Claudius eut un regard vide soudainement. Il avait sûrement raté des choses avec son fils, ou aurait fait différemment s’il le pouvait. Mais comme il le disait : il faisait de son mieux. Tous les parents faisaient de leur mieux à vrai dire. Il reprit :

— Du moins, il n’est pas rare qu’Aliséa et moi-même nous gardions notre petit Arturius pendant que lui et sa femme sont en vadrouille quelque part dans l’Empire ou ailleurs. Alors j’imagine que cela veut dire ce que ça veut dire : il nous fait suffisamment confiance, à tous les deux, et il ne nous cache rien. N’est-ce pas là l’essentiel ? J’aurai peut-être aimé qu’il soit tout autant porter de grandes convictions que moi pour l’Empire, qu’il soit un grand militaire comme son père … Mais le Prince qu’il est s’est construit avec ses propres références, et dans le fond, ce n’est peut-être pas plus mal. Au moins il a conscience et a accepté les responsabilités qui l’incombe ! Combien de fois j’ai entendu des histoires chez mes proches, de personnes reniant leur famille pour aller vivre avec une roturière … Non, j’aurai pu mieux faire des choses, mais je ne suis pas le plus mal loti. Et heureusement : c’est mon seul héritier.

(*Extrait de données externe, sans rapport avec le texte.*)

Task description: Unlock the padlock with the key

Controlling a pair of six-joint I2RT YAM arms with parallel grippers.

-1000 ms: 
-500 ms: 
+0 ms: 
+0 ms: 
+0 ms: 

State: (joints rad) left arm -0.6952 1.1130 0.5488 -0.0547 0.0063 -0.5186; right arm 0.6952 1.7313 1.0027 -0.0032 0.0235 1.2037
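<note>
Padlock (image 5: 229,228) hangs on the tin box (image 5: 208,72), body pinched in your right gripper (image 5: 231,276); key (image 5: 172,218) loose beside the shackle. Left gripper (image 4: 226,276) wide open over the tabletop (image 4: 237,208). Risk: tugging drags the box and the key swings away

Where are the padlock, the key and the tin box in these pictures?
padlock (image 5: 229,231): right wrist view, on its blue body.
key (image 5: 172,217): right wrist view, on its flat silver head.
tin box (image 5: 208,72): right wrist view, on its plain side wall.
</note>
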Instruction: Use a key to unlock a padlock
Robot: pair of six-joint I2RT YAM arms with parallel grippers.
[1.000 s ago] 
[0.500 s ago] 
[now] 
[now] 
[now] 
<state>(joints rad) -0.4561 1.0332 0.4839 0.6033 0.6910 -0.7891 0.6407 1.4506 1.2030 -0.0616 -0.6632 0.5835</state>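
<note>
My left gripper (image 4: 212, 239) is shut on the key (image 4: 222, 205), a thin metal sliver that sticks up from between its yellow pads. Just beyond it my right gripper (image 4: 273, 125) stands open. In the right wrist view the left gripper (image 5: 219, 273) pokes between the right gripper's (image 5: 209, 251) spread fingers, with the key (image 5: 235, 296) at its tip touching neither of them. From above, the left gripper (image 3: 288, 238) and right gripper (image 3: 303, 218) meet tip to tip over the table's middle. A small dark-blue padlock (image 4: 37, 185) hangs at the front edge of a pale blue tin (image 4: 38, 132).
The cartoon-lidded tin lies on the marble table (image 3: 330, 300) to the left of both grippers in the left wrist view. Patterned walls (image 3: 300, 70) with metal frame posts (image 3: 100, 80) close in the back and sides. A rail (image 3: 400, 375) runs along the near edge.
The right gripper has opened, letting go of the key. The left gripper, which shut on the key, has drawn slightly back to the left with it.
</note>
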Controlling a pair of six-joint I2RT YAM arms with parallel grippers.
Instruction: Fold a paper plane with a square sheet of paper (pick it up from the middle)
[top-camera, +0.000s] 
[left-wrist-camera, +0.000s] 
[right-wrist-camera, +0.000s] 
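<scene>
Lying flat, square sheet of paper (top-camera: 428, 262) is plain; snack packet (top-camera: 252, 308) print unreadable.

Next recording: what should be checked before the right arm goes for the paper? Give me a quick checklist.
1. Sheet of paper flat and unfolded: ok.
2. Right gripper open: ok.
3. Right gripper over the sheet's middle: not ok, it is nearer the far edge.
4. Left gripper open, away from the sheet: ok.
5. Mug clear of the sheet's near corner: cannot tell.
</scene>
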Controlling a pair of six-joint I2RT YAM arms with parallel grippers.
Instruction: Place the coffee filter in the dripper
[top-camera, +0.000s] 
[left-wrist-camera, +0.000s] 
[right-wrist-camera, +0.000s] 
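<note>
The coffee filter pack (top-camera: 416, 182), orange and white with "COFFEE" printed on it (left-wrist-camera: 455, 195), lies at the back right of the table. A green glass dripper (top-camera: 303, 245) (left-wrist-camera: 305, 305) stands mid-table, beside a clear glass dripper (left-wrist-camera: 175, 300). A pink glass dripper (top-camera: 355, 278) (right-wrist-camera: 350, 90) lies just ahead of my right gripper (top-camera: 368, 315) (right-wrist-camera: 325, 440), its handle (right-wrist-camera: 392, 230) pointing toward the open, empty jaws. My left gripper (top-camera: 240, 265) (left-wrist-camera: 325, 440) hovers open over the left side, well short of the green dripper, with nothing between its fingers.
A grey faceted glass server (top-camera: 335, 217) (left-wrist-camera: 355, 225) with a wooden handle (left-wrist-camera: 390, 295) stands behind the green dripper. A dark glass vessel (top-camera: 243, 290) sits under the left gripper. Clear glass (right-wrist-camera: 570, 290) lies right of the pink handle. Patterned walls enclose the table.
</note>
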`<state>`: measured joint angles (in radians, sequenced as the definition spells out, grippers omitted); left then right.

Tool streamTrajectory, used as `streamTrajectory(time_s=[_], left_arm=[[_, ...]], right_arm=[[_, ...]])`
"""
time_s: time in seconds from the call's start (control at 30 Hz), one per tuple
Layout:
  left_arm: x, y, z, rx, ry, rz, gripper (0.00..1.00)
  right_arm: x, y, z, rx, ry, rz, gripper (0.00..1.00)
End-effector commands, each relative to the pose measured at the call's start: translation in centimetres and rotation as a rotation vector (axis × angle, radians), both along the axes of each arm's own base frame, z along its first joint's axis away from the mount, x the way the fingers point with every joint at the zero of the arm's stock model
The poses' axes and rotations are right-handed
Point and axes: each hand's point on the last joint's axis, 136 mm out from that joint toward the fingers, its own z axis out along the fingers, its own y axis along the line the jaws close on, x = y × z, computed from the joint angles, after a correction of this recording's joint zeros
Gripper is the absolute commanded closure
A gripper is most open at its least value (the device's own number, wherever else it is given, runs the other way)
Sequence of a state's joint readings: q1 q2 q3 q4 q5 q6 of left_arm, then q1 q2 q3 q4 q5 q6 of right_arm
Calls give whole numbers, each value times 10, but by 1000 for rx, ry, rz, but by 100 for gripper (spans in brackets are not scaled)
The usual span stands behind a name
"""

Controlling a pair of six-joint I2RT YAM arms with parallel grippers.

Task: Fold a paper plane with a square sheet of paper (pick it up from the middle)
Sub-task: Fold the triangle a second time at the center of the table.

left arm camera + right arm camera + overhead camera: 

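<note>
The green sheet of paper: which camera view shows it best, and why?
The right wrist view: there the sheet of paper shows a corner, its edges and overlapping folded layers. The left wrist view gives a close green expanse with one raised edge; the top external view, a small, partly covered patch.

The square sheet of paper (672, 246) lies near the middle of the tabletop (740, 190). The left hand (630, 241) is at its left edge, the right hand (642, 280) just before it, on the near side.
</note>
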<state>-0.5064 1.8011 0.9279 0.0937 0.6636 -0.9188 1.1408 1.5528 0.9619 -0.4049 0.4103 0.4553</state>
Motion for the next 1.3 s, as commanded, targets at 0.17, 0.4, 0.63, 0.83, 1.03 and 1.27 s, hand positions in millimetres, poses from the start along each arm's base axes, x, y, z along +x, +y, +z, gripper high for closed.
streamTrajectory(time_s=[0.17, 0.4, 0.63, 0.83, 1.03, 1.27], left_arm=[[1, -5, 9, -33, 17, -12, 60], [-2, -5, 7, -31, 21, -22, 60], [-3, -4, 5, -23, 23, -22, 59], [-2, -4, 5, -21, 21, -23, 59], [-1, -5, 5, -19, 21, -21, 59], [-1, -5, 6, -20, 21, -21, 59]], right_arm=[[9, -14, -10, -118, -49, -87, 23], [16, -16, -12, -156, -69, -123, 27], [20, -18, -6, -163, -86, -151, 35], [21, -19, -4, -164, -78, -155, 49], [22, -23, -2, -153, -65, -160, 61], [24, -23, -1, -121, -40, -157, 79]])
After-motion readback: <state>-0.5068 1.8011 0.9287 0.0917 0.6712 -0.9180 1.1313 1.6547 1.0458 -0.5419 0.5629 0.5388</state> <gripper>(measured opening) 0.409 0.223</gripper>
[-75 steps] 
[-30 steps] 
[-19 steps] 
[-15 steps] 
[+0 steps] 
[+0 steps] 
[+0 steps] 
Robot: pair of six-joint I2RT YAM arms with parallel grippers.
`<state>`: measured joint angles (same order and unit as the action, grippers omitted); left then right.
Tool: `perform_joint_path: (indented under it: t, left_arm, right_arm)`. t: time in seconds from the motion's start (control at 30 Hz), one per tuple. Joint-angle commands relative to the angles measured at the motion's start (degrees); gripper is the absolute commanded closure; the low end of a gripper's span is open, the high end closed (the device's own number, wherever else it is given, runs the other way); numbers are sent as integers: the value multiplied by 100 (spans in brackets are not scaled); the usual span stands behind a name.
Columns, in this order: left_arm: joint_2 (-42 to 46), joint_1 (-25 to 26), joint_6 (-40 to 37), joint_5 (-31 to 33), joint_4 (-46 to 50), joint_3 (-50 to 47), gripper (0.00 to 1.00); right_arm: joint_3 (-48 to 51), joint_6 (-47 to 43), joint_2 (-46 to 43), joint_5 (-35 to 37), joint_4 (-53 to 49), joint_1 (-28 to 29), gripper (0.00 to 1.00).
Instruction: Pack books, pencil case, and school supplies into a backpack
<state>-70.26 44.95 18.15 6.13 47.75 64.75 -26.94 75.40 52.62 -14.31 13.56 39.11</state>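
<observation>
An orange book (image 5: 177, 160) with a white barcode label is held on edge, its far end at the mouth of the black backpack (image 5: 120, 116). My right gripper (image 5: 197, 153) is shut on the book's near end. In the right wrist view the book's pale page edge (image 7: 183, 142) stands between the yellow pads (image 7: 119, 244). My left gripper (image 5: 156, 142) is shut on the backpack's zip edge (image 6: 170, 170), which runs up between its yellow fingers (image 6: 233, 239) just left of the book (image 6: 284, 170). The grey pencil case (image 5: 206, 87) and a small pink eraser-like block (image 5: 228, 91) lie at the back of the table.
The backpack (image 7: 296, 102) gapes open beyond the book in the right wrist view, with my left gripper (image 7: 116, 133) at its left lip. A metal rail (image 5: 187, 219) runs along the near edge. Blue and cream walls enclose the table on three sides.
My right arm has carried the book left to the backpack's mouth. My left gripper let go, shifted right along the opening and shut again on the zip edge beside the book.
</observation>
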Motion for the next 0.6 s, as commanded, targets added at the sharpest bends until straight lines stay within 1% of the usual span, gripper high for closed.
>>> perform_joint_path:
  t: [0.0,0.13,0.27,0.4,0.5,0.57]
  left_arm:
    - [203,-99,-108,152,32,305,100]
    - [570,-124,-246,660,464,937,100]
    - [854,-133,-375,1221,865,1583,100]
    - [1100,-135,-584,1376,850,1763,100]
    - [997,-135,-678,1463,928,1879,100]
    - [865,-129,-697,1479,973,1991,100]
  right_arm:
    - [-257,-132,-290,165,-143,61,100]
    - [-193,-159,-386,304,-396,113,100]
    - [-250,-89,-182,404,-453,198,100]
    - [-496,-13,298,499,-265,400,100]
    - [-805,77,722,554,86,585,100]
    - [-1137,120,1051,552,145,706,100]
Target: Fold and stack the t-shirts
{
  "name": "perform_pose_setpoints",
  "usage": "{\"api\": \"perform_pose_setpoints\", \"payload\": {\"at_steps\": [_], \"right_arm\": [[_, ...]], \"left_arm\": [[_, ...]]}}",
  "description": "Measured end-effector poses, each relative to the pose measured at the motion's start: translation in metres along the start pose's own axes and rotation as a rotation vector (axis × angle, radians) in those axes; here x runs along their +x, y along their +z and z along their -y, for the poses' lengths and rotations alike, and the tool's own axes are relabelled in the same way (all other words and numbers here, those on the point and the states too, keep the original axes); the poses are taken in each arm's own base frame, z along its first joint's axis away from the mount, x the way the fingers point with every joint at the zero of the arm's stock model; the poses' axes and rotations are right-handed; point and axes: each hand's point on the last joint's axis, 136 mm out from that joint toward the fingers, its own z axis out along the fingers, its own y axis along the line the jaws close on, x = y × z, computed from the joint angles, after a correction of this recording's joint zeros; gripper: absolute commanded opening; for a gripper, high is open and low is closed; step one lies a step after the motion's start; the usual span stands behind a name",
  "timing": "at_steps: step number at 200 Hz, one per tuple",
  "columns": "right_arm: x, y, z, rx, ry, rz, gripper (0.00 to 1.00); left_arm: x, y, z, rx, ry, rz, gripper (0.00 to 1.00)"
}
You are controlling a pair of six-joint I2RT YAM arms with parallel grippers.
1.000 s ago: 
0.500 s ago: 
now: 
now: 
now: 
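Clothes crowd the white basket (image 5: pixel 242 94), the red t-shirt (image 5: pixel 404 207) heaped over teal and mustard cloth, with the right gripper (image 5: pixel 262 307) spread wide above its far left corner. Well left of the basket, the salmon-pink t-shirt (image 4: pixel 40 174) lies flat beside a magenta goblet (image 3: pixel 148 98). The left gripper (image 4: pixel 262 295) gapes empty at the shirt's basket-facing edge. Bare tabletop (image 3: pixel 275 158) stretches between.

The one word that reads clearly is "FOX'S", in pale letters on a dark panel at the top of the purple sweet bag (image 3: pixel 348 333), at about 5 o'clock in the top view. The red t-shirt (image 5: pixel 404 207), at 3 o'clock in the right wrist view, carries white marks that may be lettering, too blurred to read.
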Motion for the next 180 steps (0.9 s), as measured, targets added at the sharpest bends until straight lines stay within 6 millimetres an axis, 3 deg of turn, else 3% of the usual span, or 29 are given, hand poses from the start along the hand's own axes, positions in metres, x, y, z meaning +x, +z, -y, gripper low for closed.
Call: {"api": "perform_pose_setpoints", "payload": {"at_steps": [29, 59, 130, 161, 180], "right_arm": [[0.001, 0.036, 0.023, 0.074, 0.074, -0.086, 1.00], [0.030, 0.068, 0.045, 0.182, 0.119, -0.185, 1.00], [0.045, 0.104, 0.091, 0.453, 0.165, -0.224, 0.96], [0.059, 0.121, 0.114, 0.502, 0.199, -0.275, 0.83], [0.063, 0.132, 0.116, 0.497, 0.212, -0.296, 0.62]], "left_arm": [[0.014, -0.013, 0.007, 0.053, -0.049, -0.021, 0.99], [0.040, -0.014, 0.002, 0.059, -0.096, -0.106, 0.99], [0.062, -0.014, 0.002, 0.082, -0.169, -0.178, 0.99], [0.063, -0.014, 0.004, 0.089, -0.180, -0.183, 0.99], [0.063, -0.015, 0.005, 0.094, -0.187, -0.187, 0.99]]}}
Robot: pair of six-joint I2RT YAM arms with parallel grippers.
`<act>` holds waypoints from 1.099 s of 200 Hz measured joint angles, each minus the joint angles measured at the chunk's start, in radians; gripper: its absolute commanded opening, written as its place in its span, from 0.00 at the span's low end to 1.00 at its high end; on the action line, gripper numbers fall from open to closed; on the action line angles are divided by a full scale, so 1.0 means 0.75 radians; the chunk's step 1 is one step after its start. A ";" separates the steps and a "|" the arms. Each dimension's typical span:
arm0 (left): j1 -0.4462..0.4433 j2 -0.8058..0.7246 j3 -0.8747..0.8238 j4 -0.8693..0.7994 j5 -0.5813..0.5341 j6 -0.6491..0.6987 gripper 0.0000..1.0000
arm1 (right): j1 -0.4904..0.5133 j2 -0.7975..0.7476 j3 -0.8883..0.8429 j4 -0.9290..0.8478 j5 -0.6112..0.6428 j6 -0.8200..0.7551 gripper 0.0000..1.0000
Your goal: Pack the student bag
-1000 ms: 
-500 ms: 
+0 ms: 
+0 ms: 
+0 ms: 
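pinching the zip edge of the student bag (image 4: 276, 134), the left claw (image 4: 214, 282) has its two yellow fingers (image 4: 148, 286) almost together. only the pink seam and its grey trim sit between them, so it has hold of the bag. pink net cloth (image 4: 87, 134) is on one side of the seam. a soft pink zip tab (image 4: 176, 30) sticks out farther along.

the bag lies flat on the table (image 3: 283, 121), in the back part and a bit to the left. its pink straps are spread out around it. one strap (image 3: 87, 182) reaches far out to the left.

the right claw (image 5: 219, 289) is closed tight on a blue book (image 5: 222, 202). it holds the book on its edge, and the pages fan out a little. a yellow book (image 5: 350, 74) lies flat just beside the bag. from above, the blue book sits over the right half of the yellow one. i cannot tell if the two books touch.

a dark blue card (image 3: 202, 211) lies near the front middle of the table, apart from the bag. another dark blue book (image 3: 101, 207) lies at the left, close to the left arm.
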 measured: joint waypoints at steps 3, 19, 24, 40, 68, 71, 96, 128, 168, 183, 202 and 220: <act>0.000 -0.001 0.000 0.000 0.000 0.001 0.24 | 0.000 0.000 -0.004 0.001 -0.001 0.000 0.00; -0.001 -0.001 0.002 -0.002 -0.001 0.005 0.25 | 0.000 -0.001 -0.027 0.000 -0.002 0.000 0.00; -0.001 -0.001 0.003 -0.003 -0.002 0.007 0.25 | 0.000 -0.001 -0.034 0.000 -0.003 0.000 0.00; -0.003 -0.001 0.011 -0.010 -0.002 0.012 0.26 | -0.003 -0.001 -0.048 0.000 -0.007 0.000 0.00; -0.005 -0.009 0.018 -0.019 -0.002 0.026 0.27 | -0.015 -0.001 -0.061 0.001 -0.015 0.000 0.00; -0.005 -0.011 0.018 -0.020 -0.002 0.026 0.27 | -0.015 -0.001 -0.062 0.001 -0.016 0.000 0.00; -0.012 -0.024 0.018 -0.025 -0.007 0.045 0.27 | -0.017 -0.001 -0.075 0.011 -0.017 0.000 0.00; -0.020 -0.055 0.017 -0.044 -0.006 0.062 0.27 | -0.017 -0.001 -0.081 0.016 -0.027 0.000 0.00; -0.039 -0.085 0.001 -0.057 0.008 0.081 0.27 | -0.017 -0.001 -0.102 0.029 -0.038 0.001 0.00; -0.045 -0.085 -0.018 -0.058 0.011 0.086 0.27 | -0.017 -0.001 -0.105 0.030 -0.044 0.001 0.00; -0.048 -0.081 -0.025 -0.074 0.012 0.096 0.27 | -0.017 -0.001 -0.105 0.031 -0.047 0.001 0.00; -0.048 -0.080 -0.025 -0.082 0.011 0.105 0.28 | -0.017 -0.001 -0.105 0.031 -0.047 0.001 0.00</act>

Claudius se tu un instant. Les familles des humains étaient souvent très grandes, et d’ailleurs ses oncles et tantes avaient beaucoup plus d’enfants que lui … Mais pas la sienne. L’Empereur de Sélénia avait eu une vie bien remplie, et Aliséa n’était pas des plus fertiles … Mais ils s’aimaient, malgré tout, et pour lui il était hors de questions de la quitter. L’Empereur haussa finalement les épaules, et fit :

— De ce que j’ai vu de vous, vous ne pouvez pas être une mauvaise mère. Vous donnez de bons conseils, vous avez de bons instincts protecteurs, et vous êtes suffisamment courageuse pour aller au-devant de grands dangers comme cette mission qui vous a amené chez les Vampires … Vous n’êtes sûrement pas aussi parfaite que vous le voulez, mais personne ne l’est. Nous faisons tous de notre mieux. Et cela n’est déjà pas si mal.

Claudius fit un petit clin d’œil à sa magicienne. Combien de gens vivaient d’amour et d’eau fraiche, en ayant une femme dans chaque ville, et se souciant peu de leurs descendances. Le Havremont avait croisé un certain nombre de personnes comme cela, dans sa vie, et de tous horizons : des soldats, des nobles … Tous les spécimens d’hommes étaient dans la nature.

Vex’Hylia et lui, ne partageaient peut-être pas grand-chose en dehors de cette pièce, mais était au moins mu d’un intérêt commun : vouloir le mieux pour sa famille. Pour le meilleur, et parfois, pour le pire.